Why, oh, why, little regexp?

Daniel_Waite · 30 October 2007 23:14

'cost * tax'.match(/([a-z]+)*/).to_a
=> ["cost", "cost"]

Why?

I'm reading it as... Take one or more characters between a and z, store
them into a back reference, then repeat the previous match zero or more
times.

Now, that regexp doesn't do what I want it to do, but what it IS doing
doesn't make sense to me.

What I'd like is to grab all the "words" in the string. So in the above
example I'd like two matches, cost and tax.

Any ideas?

PS: match(...).captures always, always returns an empty array...

···

--
Posted via http://www.ruby-forum.com/.

Joel_VanderWerf1 · 30 October 2007 23:24

Daniel Waite wrote:

'cost * tax'.match(/([a-z]+)*/).to_a
=> ["cost", "cost"]

Why?

I'm reading it as... Take one or more characters between a and z, store
them into a back reference, then repeat the previous match zero or more
times.

Now, that regexp doesn't do what I want it to do, but what it IS doing
doesn't make sense to me.

What I'd like is to grab all the "words" in the string. So in the above
example I'd like two matches, cost and tax.

Any ideas?

'cost * tax'.scan(/\w+/)
=> ["cost", "tax"]

PS: match(...).captures always, always returns an empty array...

How are you using it?

"foo".match(/(foo)/).captures
=> ["foo"]
'cost * tax'.match(/([a-z]+)*/).captures
=> ["cost"]

···

--
vjoel : Joel VanderWerf : path berkeley edu : 510 665 3407

Stanislav_Sedov · 30 October 2007 23:36

On Wed, Oct 31, 2007 at 08:14:01AM +0900 Daniel Waite mentioned:

'cost * tax'.match(/([a-z]+)*/).to_a
=> ["cost", "cost"]

Why?

Well, the regexp always matches the longest possible string.
What did you wrote is effectively equialent to ([a-z]*).
The single regexp can't match multiple strings, it always matches
one. It can't match the space after the 'cost' either, since this
symbol wasn't included to your regexp.

In case, if you want to match two words, you should write e.g.
([[:alpha:]]+)[[:space:]]+([[:alpha:]]+)
This regexp will match two words separated by a space.
Regexp can't match an undefined number of words, you should know
in advance which number of words you want to match.
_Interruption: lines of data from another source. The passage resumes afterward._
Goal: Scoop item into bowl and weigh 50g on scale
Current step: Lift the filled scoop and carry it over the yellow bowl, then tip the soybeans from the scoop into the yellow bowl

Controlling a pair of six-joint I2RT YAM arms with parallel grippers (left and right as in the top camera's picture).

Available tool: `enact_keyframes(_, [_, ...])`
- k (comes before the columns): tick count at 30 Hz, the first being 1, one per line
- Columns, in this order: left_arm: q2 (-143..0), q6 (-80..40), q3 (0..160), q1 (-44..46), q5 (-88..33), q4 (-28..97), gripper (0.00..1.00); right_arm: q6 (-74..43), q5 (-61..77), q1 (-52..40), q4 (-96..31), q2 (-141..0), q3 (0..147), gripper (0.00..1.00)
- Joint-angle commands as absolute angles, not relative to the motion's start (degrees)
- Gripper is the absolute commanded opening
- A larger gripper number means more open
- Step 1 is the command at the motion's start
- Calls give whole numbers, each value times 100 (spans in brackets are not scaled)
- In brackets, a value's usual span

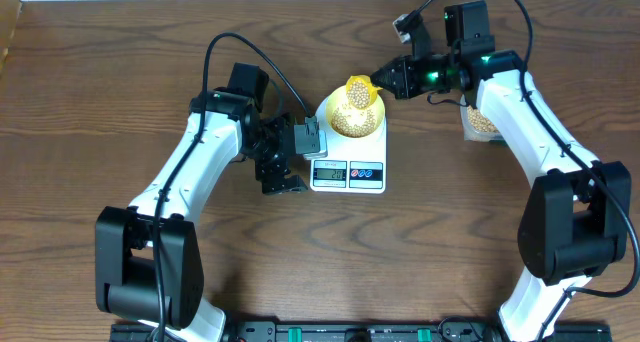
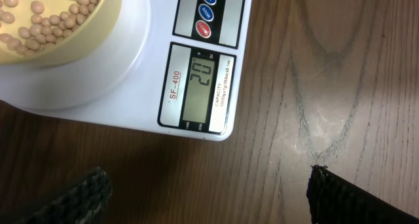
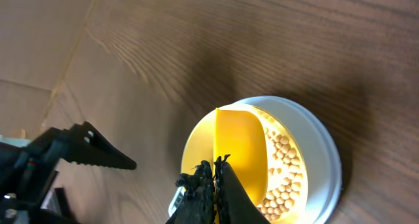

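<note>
The white scale (image 1: 348, 172) carries the pale yellow bowl (image 1: 355, 119), which holds tan beans (image 1: 350, 110). My right gripper (image 1: 385, 81) is shut on the handle of a bright yellow scoop (image 1: 358, 89) that is tipped over the bowl. In the right wrist view the scoop (image 3: 239, 149) stands on edge above the beans (image 3: 285, 178), with the gripper (image 3: 215, 165) clamped on its handle. My left gripper (image 1: 278, 167) hangs open just left of the scale, holding nothing. The left wrist view shows the scale's display (image 2: 200, 86), the bowl (image 2: 98, 27) and the open gripper (image 2: 209, 201) over bare wood.
A clear container (image 1: 480, 122) with more beans sits to the right of the scale, partly under my right arm. The left arm's fingers (image 3: 82, 152) show at the left of the right wrist view. Brown wooden tabletop (image 1: 420, 252) lies all around.
</note>
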State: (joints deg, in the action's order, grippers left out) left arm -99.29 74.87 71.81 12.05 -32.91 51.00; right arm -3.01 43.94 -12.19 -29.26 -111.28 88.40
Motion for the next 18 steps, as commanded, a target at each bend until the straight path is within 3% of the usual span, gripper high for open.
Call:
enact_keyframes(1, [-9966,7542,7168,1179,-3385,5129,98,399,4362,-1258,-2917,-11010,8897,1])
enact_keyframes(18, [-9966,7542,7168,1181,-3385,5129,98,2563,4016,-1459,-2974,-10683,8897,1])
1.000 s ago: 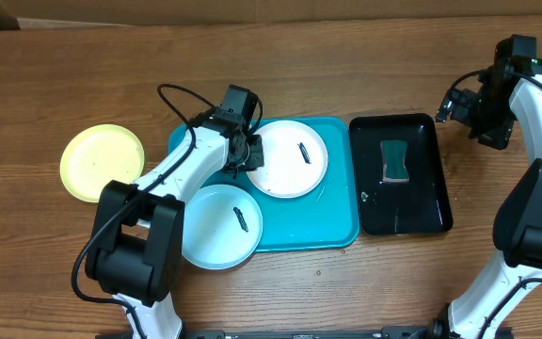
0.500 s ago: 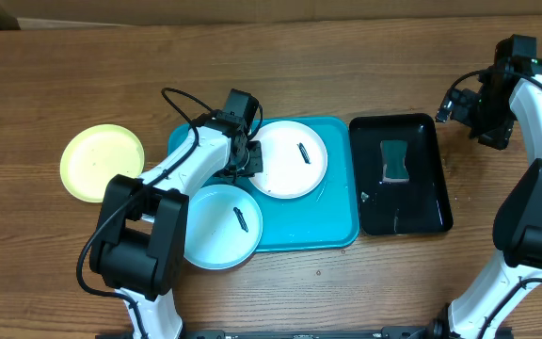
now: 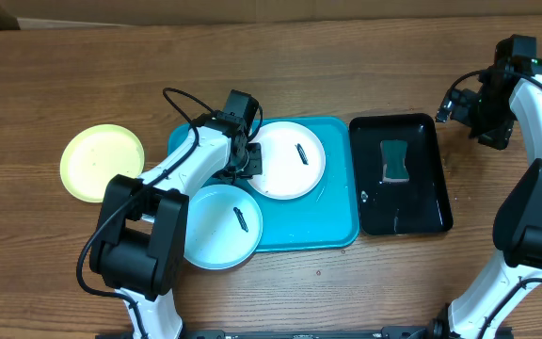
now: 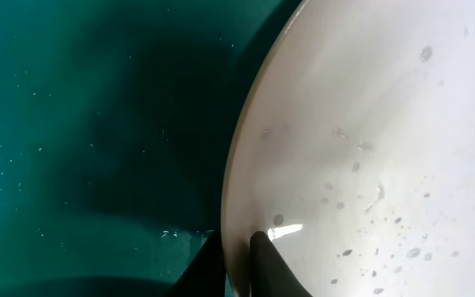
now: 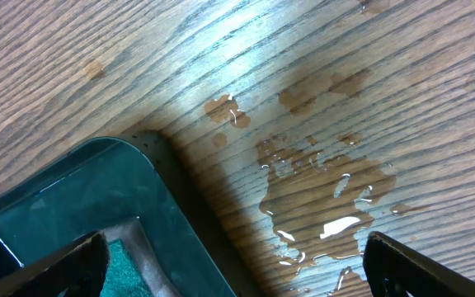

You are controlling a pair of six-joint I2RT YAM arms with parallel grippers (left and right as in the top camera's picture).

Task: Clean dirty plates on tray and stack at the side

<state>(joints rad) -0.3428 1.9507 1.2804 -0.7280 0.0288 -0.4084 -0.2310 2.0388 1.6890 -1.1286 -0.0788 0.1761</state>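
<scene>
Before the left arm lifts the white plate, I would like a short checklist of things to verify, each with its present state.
1. Left gripper closed on the white plate's rim: ok, one finger on each side.
2. White plate clean: not ok, a dark smear is on it.
3. Right gripper free: ok, open and empty.
4. Sponge ready: ok, it lies in the black tray.
5. Pale blue plate apart from the white plate: cannot tell; they lie very close.
6. Stacking place: ok, the yellow plate lies on the table left of the tray.
</scene>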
For more infor on regexps see e.g. re_format(7).

···

--
Stanislav Sedov
ST4096-RIPE

7stud · 31 October 2007 01:23

Daniel Waite wrote:

What I'd like is to grab all the "words" in the string.
So how does that work if I wanted to match ALL occurrences
of \w+ WITHOUT scan?

Your using the wrong method. match() only returns the first match:

pattern = /x.x/
str = "xax hello xbx"

puts pattern1.match(str)

--output:--
xax

So how does that work if I wanted to match ALL occurrences
of \w+ WITHOUT scan?

str = " cost * tax"
words = str.split("*").map {|elmt| elmt.strip()}
p words

--output:--
["cost", "tax"]

str = " cost * tax = 123"
words =

str.split().map do |word|
good_word = true

  word.each_byte do |code|
    if code < ?a or code > ?z
      good_word = false
      break
    end
  end

  if good_word
    words << word
  end
end

p words

--output:--
["cost", "tax"]

···

--
Posted via http://www.ruby-forum.com/\.

Daniel_Waite · 30 October 2007 23:33

Joel VanderWerf wrote:

What I'd like is to grab all the "words" in the string. So in the above
example I'd like two matches, cost and tax.

Any ideas?

'cost * tax'.scan(/\w+/)
=> ["cost", "tax"]

How do you people do that? The last time I had a regexp question someone
came down from the clouds and handed me something about that short. Why
do I think it's more difficult than it is?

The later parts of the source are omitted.